I work best with examples, so I started out with a 30 year home mortgage of $200,000 at 6.25%. I wanted to figure out which was the better deal: investing $300 a month or paying $300 a month extra on the home loan. I assumed that the borrower was in the 28% tax bracket, so I took the value of the tax deduction and invested it or paid towards the mortgage, depending on the goal. Let’s also say that when the pay ahead plan pays off the house, they begin investing the full payment the extra $300.
What did I find? It took an investment return of 5.92% to match that of the value of paying off the mortgage early. In other words, it is in fact true that a good investment can make you more money than paying off a home loan early.
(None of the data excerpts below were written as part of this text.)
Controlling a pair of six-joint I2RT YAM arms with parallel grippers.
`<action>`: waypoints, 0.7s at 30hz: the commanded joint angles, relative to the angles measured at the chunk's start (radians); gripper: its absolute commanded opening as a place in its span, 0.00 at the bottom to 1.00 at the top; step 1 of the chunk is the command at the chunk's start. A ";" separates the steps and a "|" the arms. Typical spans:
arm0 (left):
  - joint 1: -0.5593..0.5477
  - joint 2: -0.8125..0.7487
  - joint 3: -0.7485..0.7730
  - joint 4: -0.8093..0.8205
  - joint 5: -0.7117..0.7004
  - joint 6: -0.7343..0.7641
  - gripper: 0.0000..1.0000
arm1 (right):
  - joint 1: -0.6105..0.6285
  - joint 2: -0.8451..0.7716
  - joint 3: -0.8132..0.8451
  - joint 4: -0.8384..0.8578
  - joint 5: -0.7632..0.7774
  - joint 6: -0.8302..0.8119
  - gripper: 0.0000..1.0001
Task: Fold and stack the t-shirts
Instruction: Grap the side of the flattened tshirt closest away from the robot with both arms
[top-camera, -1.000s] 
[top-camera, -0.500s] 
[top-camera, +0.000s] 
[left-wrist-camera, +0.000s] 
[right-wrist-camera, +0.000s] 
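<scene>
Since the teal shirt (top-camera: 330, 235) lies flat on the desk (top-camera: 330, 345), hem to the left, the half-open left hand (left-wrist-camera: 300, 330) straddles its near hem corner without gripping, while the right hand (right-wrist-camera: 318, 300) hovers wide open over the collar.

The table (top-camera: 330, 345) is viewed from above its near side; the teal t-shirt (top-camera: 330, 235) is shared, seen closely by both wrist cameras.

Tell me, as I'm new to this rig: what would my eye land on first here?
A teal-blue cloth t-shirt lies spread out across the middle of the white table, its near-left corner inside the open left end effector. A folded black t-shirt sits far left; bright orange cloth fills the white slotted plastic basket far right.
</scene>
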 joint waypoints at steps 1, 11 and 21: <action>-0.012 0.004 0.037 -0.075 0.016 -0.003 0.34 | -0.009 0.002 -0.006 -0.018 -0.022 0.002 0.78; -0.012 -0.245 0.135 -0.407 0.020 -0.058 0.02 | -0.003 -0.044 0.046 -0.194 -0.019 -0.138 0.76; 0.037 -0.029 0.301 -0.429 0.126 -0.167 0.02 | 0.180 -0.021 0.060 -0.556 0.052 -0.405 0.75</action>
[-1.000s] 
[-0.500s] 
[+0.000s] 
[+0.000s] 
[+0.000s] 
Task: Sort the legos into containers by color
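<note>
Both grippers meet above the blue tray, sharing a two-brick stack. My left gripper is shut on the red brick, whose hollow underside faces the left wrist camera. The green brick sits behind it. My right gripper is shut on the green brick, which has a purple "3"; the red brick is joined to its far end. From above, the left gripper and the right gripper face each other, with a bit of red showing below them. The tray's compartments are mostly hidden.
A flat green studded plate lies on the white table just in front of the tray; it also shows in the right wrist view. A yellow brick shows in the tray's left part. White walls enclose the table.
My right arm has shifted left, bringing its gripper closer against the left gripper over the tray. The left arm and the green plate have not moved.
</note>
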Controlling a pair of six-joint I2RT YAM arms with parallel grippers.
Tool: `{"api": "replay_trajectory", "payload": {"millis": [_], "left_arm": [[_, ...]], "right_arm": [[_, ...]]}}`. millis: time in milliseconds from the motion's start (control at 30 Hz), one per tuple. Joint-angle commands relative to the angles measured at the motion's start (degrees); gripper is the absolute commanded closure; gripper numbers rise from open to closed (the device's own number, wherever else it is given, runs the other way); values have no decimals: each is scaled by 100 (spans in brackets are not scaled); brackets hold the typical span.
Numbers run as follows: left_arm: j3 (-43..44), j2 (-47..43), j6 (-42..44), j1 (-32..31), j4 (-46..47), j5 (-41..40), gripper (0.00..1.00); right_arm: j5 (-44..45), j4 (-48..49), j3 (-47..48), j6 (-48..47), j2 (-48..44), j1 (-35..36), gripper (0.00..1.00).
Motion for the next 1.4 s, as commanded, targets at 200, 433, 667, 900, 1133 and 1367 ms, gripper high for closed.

There are, however, one big factor to consider. Investing that extra money instead of putting it into the mortgage introduces an extra level of risk. In essence, you’re taking a home loan and investing the money from it if you choose to invest ahead. You’re investing when you have a significant level of outstanding debt. Never forget that outstanding debt is a significant risk, particularly if you do not have emergency funds to pull you through. If you do not have investments already before you begin paying off the mortgage, the extra risk simply isn’t worth it; using your home as collateral so you can play the market is not a healthy situation.
In short, you might get ahead using a home loan to invest if you already have a significant emergency fund and other assets. If you’re in this situation, you’re likely already living fairly frugally, as you’re not stretching your funds to pay for your home as many Americans do, so you’re probably not interested in such a scheme anyway.